#### Task instructions:
Please go line by line through the material and copy each one containing the word "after".

#### Source data:
-- -- --
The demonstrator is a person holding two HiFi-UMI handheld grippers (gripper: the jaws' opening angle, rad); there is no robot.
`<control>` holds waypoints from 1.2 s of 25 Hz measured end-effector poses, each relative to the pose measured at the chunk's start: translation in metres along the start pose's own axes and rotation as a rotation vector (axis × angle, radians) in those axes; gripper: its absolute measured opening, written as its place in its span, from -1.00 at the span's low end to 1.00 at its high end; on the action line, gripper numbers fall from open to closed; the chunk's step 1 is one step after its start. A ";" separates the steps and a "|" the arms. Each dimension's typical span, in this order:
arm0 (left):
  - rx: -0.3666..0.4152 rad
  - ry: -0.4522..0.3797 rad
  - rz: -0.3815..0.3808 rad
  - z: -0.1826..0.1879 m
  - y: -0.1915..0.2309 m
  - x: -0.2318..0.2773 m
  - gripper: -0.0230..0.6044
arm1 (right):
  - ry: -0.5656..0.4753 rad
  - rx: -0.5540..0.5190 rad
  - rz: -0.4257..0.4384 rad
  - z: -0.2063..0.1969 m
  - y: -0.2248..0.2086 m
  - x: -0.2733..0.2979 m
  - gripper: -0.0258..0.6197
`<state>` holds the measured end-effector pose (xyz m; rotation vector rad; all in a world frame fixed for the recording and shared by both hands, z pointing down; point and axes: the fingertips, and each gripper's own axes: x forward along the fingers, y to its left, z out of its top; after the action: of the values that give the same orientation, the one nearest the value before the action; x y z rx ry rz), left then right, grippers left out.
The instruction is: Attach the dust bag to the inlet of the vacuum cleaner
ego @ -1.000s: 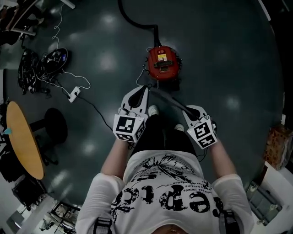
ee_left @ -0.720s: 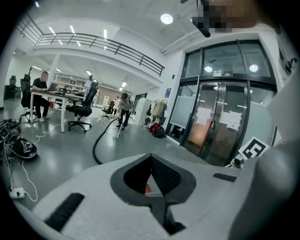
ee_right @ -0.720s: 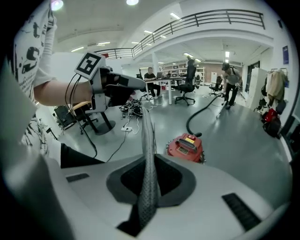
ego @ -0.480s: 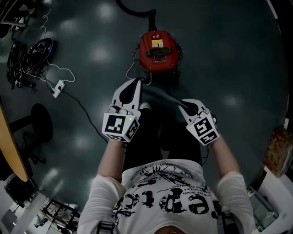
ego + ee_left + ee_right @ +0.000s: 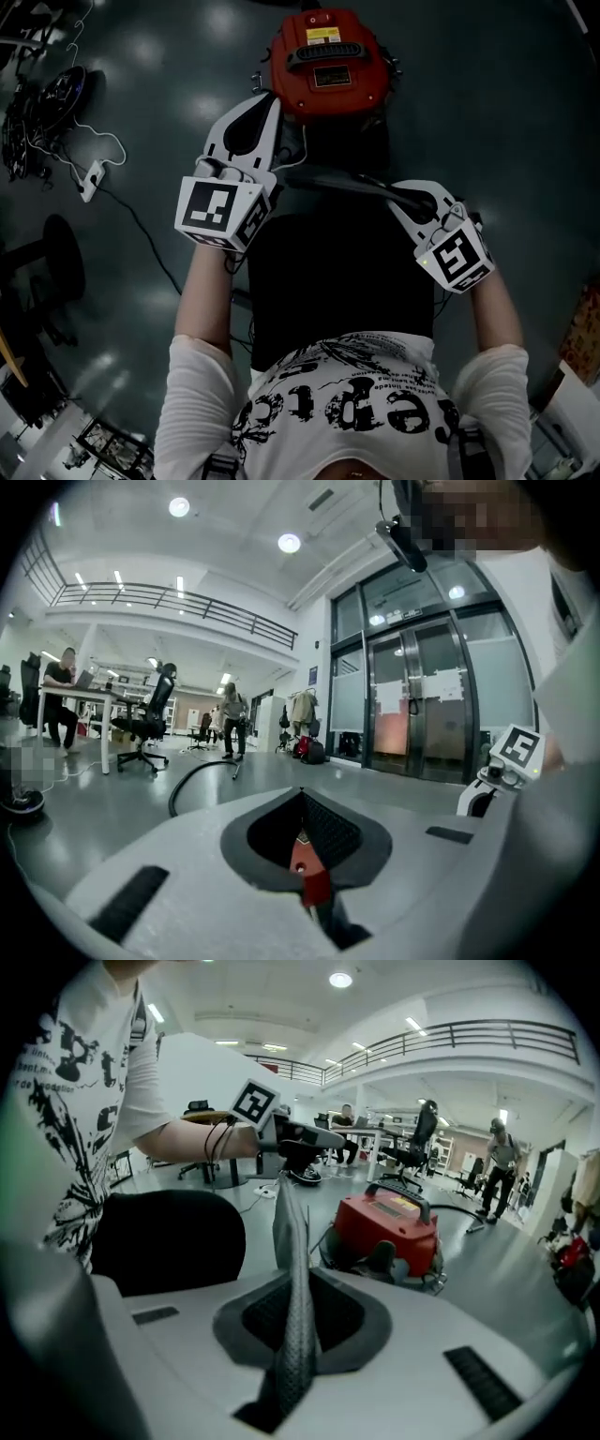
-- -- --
#### Response area:
`<control>` holds waypoints from 1.2 s of 25 Hz measured end-effector poses, each relative to the pose measured at the chunk's start: translation in metres along the start pose's own axes and rotation as a rotation vector (axis × angle, radians) in those axes; gripper: its absolute measured opening, written as its place in its span, from -1.00 at the span's low end to 1.00 at its high end; on the action line, gripper numbers fall from open to closed; the chunk's step 1 is one step after its start. A ";" separates the steps and a "|" the arms. Each dimension's typical span, in this order:
`<state>` holds the measured end-effector pose (xyz m; rotation vector rad; all in a world frame fixed for the recording and shared by both hands, z pointing down; point and axes: the fingertips, and each gripper's own axes: x forward along the fingers, y to its left, z out of its top; after the action: of the values that give the same orientation, the one nearest the value before the action; x y z rx ry rz), left then right, grippers left out.

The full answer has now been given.